Don’t worry. I’m not really complaining. I know I signed up for this and secretly, despite the exhaustion, I love it. I also know that pretty much all of us are paddling along in the same boat (or have been at one point.) I do wonder though, as women (or parents) would we be better off if we gave up the notion we can have it all? Or at least the notion that we have to ‘keep it all together’ and appear perfect while we have it all? Coz let me tell you, at least once every week or two I have a Chernobyl style mind meltdown over the endless list of brain-draining tasks that being the centre of a family’s universe, a woman with a job (and frankly just a person on earth) gives you.
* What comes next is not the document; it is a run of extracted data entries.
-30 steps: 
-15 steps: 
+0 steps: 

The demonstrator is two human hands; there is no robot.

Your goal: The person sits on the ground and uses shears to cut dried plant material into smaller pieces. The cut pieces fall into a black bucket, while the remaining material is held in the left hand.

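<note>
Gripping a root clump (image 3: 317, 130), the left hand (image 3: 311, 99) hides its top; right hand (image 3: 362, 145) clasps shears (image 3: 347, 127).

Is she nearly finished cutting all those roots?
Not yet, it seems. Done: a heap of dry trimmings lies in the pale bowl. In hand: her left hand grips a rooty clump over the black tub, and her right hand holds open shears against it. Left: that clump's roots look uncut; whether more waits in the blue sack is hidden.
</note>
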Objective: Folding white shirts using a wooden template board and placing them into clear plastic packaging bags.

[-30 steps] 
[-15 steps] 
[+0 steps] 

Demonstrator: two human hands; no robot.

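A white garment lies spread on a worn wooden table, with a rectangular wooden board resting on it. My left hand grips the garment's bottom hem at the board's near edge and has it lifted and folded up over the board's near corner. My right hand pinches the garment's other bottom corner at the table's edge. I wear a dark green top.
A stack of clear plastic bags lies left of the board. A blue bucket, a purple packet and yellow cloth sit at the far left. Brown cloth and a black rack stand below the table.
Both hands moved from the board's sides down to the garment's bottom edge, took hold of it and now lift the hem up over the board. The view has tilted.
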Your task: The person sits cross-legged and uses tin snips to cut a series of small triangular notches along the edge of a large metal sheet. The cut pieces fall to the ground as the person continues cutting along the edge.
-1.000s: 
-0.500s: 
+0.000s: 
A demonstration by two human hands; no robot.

Give me an Amen if you can relate sister!
What is the answer? Status undetermined. But one thing I do know is that when women put their heads together the synergy they produce is outstanding and often powerful. In my own inquisitive (read nosey) fashion I’ve been fronting up to other busy mums and asking how they slay the busy mum demon and then experimenting with their answers in my own life.
- Teach your children independence. From as early on as you can begin raising little people who can look after themselves. Don’t be fooled into thinking your job as a mum is to do everything for them. A wise word of wisdom to remember is that as parents, our job is to do ourselves out of a job. From the moment they are born until they leave home we are upskilling them to ‘do it on their own’. Note to self: As kids get older they can do more and more of ‘the stuff of life’ on their own – and they should be encouraged to do it.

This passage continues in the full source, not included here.